# [SOLVED] Missing DVD/CD Drive



## MrManoz (Dec 14, 2007)

Hello, a few days ago I installed a DVD burning program. However, when I inserted a blank DVD into my laptop, I noticed that the drive was missing.

I have no DVD/CD drive in My Computer, Device Manager or System Information.

I can eject it fine and when I insert a disk it makes a few noises like it's attempting to read it...although nothing happens!

I've crawled the web for answers and I keep coming across the 'delete UpperFilters and LowerFilters' solution in RegEdit. I've deleted UpperFilters (I have no LowerFilters), rebooted etc. and no hope. I've even tried a system restore.

I'm all outta ideas, help would be very much appreciated!

Thanks in advance.


----------



## ThePackman (Dec 9, 2007)

*Re: Missing DVD/CD Drive*

Hi, welcome to TSF. :wave:

Download and unzip *this file* to your desktop.

Double click the unzipped file to run it.


----------



## MrManoz (Dec 14, 2007)

*Re: Missing DVD/CD Drive*



ThePackman said:


> Hi, welcome to TSF. :wave:
> 
> Download and unzip *this file* to your desktop.
> 
> Double click the unzipped file to run it.


Hello, thanks for the welcome and your reply! 

I downloaded, unzipped and ran the file that you posted.
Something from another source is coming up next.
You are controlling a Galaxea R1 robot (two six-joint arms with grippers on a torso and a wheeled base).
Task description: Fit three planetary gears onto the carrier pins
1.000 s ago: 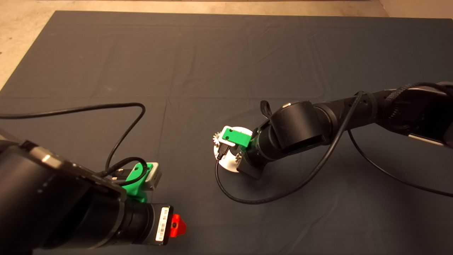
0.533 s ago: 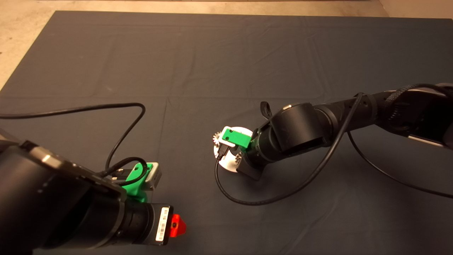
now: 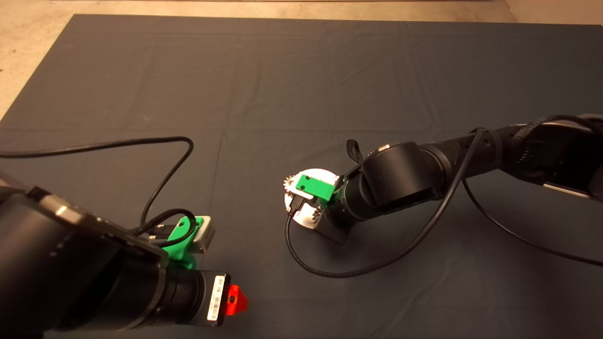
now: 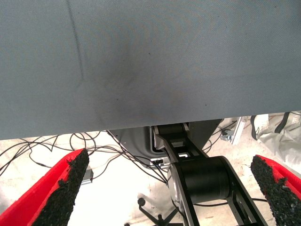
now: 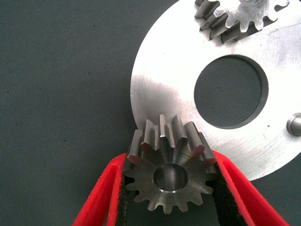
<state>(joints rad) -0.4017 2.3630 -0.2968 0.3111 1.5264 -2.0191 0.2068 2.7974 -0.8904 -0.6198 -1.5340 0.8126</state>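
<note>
My right gripper is shut on a dark-grey planetary gear and holds it flat at the rim of the silver-white round plate. A second gear sits on a carrier pin across the plate's central hole. One bare pin stands at the plate's edge. In the head view the right gripper hangs over the plate at mid-mat, with one gear showing at the plate's left rim. A third gear is not in view. My left gripper is parked open at the lower left.
A black cable loops on the mat in front of the plate. Another cable runs from the left arm across the left of the mat. The left wrist view shows the mat's edge, floor cables and a stand.
My right arm has shifted slightly toward the mat's near edge over the plate, with the gear still in its fingers. The left arm has not moved.
</note>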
I rebooted my laptop when prompted by the program. I'm afraid that it didn't work. My drive still doesn't show in My Computer, Device Manager or the System Information.


----------



## dai (Jul 2, 2004)

*Re: Missing DVD/CD Drive*

can you see it listed in the bios


----------



## MrManoz (Dec 14, 2007)

*Re: Missing DVD/CD Drive*



dai said:


> can you see it listed in the bios


Hi, I'm not 100% sure on what I was looking for, but I pressed F2 when my laptop was starting to enter the 'setup' which I assume is the BIOS. I couldn't find anything to do with a CD/DVD drive at all.

I've also looked here and there is no drive listed: http://img205.imageshack.us/img205/2552/cdrommn3.png (if that helps at all)


----------



## dai (Jul 2, 2004)

*Re: Missing DVD/CD Drive*

can you see the hard drive listed,if you can and the dvd drive is not there it would indicate a problem with the drive and probably needs replacing
if you canot see the h/d it would mean you are looking in the wrong place


----------



## MrManoz (Dec 14, 2007)

*Re: Missing DVD/CD Drive*

http://support.thetechguys.com/Uploads/{9d3901d0-9fc9-4bbf-9169-b30eb56d22f7}/AMI_EI_30xx_Bios.swf

I've managed to find my BIOS from a support site. Where it says IDE Controllers on the Main section, I only have my hard drive listed, my CD/DVD drive is not there. 

How would I go about replacing it then? Thanks.


----------



## dai (Jul 2, 2004)

*Re: Missing DVD/CD Drive*

on a laptop not sure see if the makers site has a full manual you can download
i think you remove 1 or 2 screws and pull it out


----------



## Mon (Dec 7, 2007)

*Re: Missing DVD/CD Drive*

cd drive not seen in bios...then just reseat it....set the bios default/ clear NVRAM...if no go then need to replace cd drive ( if not systemboard)


----------



## MrManoz (Dec 14, 2007)

*Re: Missing DVD/CD Drive*

Hi everyone, thanks for the replies. Basically, I have accidentally fixed my drive (it now works, apperas in BIOS, Device Manager and My Computer). What I did was...I 'attempted' to take my laptop apart - this involved me trying numerous ways to dismantle it with no success. Upon screwing everything back into place and switching it on...my drive was back. I didn't move any cables or any devices at all...I suppose I just bashed it about a little.

Any ideas how it may have fixed itself in case this problem happens again? Thanks again!


----------



## dai (Jul 2, 2004)

no idea it sounds like something was not seated properly


----------